_What the exercise asks:_ Could you output every record below exactly, leaving out the pictures?

+++ Exercise materials

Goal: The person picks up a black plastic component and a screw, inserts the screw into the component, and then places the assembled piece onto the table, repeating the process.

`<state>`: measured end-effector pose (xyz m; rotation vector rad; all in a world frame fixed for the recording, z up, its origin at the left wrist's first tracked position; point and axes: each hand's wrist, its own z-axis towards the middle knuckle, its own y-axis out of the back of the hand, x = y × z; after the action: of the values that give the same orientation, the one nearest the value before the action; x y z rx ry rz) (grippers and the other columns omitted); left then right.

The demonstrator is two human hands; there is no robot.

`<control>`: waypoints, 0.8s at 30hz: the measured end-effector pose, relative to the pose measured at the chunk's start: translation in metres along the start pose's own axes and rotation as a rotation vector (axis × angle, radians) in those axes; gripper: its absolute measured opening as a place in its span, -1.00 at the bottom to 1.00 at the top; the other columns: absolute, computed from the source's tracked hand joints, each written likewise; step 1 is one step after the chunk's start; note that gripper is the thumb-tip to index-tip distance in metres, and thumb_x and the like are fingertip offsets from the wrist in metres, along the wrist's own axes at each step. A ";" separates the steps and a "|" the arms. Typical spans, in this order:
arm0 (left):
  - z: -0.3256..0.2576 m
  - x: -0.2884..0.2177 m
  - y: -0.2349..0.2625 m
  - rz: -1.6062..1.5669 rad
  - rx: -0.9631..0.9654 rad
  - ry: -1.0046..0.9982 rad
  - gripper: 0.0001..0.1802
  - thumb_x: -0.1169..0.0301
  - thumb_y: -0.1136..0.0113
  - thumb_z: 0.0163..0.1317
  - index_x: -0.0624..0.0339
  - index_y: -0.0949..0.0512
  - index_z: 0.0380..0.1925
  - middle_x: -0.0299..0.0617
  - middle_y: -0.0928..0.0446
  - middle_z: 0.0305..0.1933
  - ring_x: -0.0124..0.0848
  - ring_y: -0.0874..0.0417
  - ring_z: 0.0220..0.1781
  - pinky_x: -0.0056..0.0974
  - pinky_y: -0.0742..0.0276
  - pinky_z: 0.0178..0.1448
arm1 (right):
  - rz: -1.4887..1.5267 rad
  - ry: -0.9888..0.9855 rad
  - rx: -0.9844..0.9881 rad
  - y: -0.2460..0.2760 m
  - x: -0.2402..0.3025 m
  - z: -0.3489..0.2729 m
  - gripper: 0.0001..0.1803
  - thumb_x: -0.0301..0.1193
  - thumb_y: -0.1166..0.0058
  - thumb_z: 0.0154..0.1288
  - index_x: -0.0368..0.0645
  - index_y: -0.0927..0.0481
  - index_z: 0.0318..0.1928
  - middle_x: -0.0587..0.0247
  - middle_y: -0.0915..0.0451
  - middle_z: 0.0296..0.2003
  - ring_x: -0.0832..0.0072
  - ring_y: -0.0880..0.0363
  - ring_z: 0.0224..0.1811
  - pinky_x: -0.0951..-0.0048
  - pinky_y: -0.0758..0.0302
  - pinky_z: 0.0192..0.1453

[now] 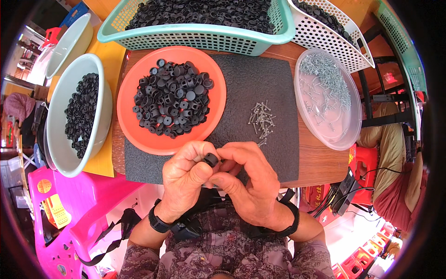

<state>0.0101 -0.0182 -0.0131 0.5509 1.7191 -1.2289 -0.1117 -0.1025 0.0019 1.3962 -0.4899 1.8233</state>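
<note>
In front of my body, at the near edge of the dark foam mat (283, 162), my two hands meet. Between thumb and forefinger, my left hand (183, 181) pinches a small round black plastic part (211, 160). The fingers of my right hand (251, 179) are curled together just right of that part; whatever they grip is hidden. Just beyond my hands, an orange bowl (124, 104) is heaped with similar black plastic parts (172, 100). A small pile of silver screws (262, 122) lies on the mat, to the right of the bowl.
A shallow clear tray (341, 139) of screws sits right. Behind stand a green basket (195, 41) and a white basket (332, 44) of black parts. At left are a pale green basin (103, 123), another basin (69, 44) and a pink chair (83, 204). A person's leg (388, 158) shows at right.
</note>
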 end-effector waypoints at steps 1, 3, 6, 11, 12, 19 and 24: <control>0.000 0.000 0.000 0.005 0.005 0.004 -0.54 0.13 -0.24 0.32 0.39 -0.44 -0.15 -0.30 -0.46 -0.35 -0.65 -0.41 -0.44 -0.55 -0.35 -0.35 | 0.010 -0.007 -0.002 0.000 -0.001 0.000 -0.56 -0.63 -0.32 0.05 -0.33 -0.53 -0.01 0.05 -0.54 -0.19 0.33 -0.57 -0.30 0.43 -0.53 -0.31; -0.001 0.001 0.000 0.011 0.004 0.015 -0.53 0.11 -0.23 0.32 0.37 -0.44 -0.14 -0.30 -0.46 -0.32 -0.64 -0.42 -0.43 -0.55 -0.37 -0.34 | 0.029 -0.002 0.009 0.000 -0.002 0.000 -0.56 -0.64 -0.31 0.06 -0.34 -0.53 0.00 0.04 -0.54 -0.19 0.34 -0.58 -0.30 0.44 -0.54 -0.31; -0.003 0.004 0.000 0.093 0.004 -0.038 -0.54 0.09 -0.22 0.33 0.34 -0.43 -0.15 -0.33 -0.44 -0.31 -0.65 -0.40 -0.41 -0.54 -0.37 -0.31 | -0.034 0.063 0.023 0.001 -0.002 0.000 -0.55 -0.65 -0.30 0.07 -0.35 -0.52 0.01 0.04 -0.54 -0.19 0.33 -0.60 -0.30 0.44 -0.56 -0.31; -0.003 0.012 0.001 0.230 -0.014 -0.113 -0.57 0.11 -0.22 0.33 0.30 -0.41 -0.17 -0.40 -0.39 -0.32 -0.66 -0.32 -0.38 -0.54 -0.33 -0.30 | -0.068 0.068 0.020 0.000 -0.002 -0.005 -0.55 -0.64 -0.29 0.08 -0.38 -0.52 0.02 0.01 -0.55 -0.20 0.29 -0.61 -0.30 0.39 -0.58 -0.30; -0.004 0.013 0.002 0.228 -0.011 -0.124 -0.59 0.13 -0.23 0.33 0.30 -0.41 -0.18 -0.41 -0.38 -0.33 -0.67 -0.31 -0.38 -0.54 -0.32 -0.30 | -0.074 0.072 0.020 0.000 -0.003 -0.005 -0.56 -0.64 -0.29 0.08 -0.39 -0.52 0.02 0.00 -0.55 -0.20 0.27 -0.61 -0.30 0.37 -0.58 -0.29; -0.006 0.011 0.000 0.290 -0.022 -0.130 -0.79 0.45 -0.25 0.29 0.32 -0.45 -0.20 -0.41 -0.42 -0.35 -0.66 -0.37 -0.37 -0.52 -0.36 -0.30 | -0.164 0.151 0.003 0.003 -0.008 -0.008 -0.53 -0.59 -0.38 0.02 -0.31 -0.56 0.00 0.03 -0.60 -0.20 0.35 -0.60 -0.34 0.45 -0.56 -0.32; -0.002 0.001 0.001 -0.026 -0.032 0.092 -0.79 0.63 -0.27 0.16 0.36 -0.52 -0.20 -0.26 -0.56 -0.33 -0.59 -0.53 -0.39 -0.51 -0.41 -0.38 | -0.252 0.241 0.095 0.015 -0.006 0.005 -0.40 -0.60 -0.34 -0.06 -0.28 -0.54 0.10 0.10 -0.53 -0.23 0.20 -0.50 -0.28 0.31 -0.50 -0.28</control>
<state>0.0098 -0.0166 -0.0143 0.5758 1.8247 -1.2085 -0.1191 -0.1174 -0.0003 1.2169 -0.0984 1.7936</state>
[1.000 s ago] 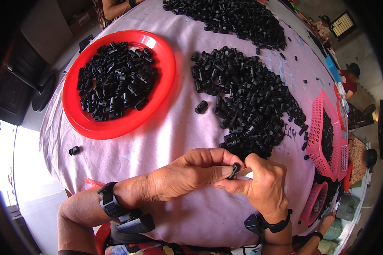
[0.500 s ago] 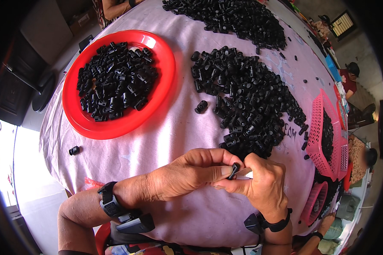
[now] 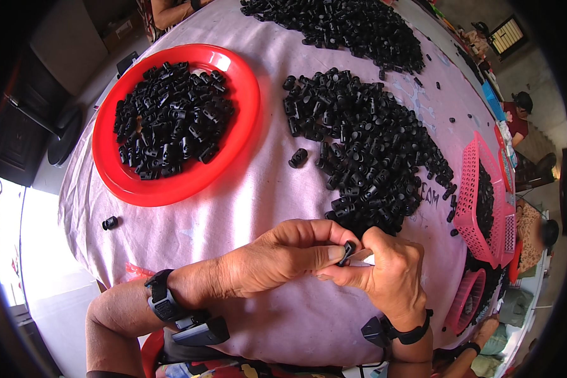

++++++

_Answer to the exercise:_
Goal: The person picks up a black plastic component and a screw, inserts the screw into the component, and then places the assembled piece onto the table, repeating the process.

`<state>`: measured end-effector pose (xyz m; rotation vector rad; all in a world frame fixed for the recording, z up, its origin at the left wrist's first tracked position; point and axes: each hand's wrist, its own z-axis towards the middle knuckle, its own y-axis out of the back of the hand, x = y × z; after the action: of the values that give the same orientation, the one nearest the value before the action; x y z rx ry rz) (grippers and the other columns omitted); left then right.

The demonstrator is two human hands; there is no robot.

`<control>`: waypoints, 0.8s at 30hz: the measured end-effector pose, relative to the pose measured at the chunk's start: translation in metres along the start pose's own axes and rotation as a rotation vector (axis × angle, radians) in those axes; gripper: its absolute measured opening as a place in its span, -1.00 at the bottom to 1.00 at the top; the other columns: absolute, computed from the source's tracked hand joints, each written likewise; step 1 is one step after the chunk's start; note that gripper is the thumb-tip to index-tip distance in metres, and thumb_x and the like are fingertip offsets from the wrist in metres, along the wrist's own axes at each step. A ";" separates the steps and a "|" the arms. Typical spans, in this order:
arm0 (left):
  - z: -0.3256..0.2576 m
  - x: -0.2884..0.2177 m
  - y: -0.2349..0.2625 m
  - rz: -1.6062..1.5669 rad
  - rx: -0.9631..0.9654 rad
  - ry: -1.0046..0.9982 rad
  - gripper: 0.0001..0.1802
  - thumb_x: -0.1169..0.0301
  - thumb_y: -0.1136..0.0113
  - thumb_z: 0.0163..0.1317
  - index_x: -0.0624..0.0339
  - index_y: -0.0949..0.0512
  - index_z: 0.0380..0.1925
  - middle_x: -0.0299..0.0617
  - middle_y: -0.0928..0.0446
  - middle_z: 0.0305..0.1933
  - ring_x: -0.0124..0.0848
  - ring_y: -0.0874..0.0417
  - ring_z: 0.0220..0.1781
  - pinky_x: -0.0056..0.0974
  - pinky_y: -0.0742..0.0276
  - pinky_z: 0.0178..0.1448
arm1 (right):
  - rz: -1.4887..1.5267 rad
  - ry: -0.9888..0.9855 rad
  - rx: -0.9844..0.9881 rad
  - y: -0.2460..0.2760 m
  - x: -0.2402..0.3025 m
  - z: -0.3489..0.2729 m
  - gripper: 0.0001..0.1803
  - thumb_x: -0.0301..0.1193
  - thumb_y: -0.1166..0.0058
  - thumb_z: 0.0154..0.1288
  - index_x: -0.0368..0.0645
  - index_y: -0.0927..0.0481
  - index_z: 0.0318..0.1928
  - middle_x: -0.0587..0.0247
  - middle_y: -0.0915..0.0451
  - middle_z: 0.0296..0.2003
  - ring_x: -0.0832..0.0072
  - ring_y: -0.0880..0.0363
  - ring_z: 0.0224..0.1811
  - pinky_x: -0.0951..-0.0048
  - pinky_y: -0.0758..0.0302
  - pinky_z: 0.0192..0.1453

[now] 

<state>0.0101 -0.0182 -0.0131 0.5509 1.7191 -1.2289 -0.1117 -0.1025 0.0019 1.3962 -0.4899 1.8233</state>
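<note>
In front of my body, at the near edge of the dark foam mat (283, 162), my two hands meet. Between thumb and forefinger, my left hand (183, 181) pinches a small round black plastic part (211, 160). The fingers of my right hand (251, 179) are curled together just right of that part; whatever they grip is hidden. Just beyond my hands, an orange bowl (124, 104) is heaped with similar black plastic parts (172, 100). A small pile of silver screws (262, 122) lies on the mat, to the right of the bowl.
A shallow clear tray (341, 139) of screws sits right. Behind stand a green basket (195, 41) and a white basket (332, 44) of black parts. At left are a pale green basin (103, 123), another basin (69, 44) and a pink chair (83, 204). A person's leg (388, 158) shows at right.
</note>
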 end-effector waypoints at steps 1, 3, 6, 11, 12, 19 and 24: <control>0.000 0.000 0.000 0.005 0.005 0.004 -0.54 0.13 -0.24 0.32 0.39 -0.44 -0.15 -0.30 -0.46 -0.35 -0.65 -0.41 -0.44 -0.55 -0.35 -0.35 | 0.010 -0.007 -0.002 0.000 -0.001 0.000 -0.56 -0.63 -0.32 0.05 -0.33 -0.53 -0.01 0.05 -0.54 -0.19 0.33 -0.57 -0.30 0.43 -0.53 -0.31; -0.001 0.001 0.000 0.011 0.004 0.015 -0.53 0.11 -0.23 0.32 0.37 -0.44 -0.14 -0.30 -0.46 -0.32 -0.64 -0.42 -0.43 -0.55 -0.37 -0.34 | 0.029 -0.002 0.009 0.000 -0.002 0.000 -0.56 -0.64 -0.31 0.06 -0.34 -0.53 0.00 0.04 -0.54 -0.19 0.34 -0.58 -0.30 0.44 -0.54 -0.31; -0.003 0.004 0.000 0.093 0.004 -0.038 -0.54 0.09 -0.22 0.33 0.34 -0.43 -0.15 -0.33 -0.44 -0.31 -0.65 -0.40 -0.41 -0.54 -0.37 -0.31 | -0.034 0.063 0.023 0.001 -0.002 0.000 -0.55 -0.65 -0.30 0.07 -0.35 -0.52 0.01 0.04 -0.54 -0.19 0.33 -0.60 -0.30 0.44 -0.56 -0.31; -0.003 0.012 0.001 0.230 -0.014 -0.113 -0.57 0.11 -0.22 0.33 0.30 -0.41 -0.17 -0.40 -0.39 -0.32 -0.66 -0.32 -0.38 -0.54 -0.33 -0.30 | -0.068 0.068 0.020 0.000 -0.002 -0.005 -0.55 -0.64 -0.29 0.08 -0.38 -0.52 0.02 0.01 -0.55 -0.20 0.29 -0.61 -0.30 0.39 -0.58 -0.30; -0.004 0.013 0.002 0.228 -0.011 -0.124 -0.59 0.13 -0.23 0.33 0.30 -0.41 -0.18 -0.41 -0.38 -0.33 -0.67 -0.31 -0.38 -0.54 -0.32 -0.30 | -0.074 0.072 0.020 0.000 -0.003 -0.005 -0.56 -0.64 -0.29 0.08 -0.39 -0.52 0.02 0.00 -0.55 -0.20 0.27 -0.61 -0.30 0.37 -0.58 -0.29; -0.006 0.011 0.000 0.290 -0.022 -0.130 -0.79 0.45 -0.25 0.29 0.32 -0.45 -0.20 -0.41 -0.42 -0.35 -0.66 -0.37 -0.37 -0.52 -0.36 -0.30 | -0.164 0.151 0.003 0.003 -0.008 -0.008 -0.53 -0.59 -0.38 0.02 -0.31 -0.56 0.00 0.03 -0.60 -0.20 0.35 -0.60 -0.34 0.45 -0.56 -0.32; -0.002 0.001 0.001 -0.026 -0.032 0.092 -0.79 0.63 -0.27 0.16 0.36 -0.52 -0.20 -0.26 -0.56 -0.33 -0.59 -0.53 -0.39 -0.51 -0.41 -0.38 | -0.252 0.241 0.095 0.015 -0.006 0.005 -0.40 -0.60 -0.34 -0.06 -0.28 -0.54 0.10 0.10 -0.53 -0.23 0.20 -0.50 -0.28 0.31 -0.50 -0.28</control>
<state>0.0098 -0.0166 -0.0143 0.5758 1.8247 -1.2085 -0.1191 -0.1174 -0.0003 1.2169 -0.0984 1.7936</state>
[1.000 s ago] 
[0.500 s ago] 
[now] 

The exercise has been completed in full.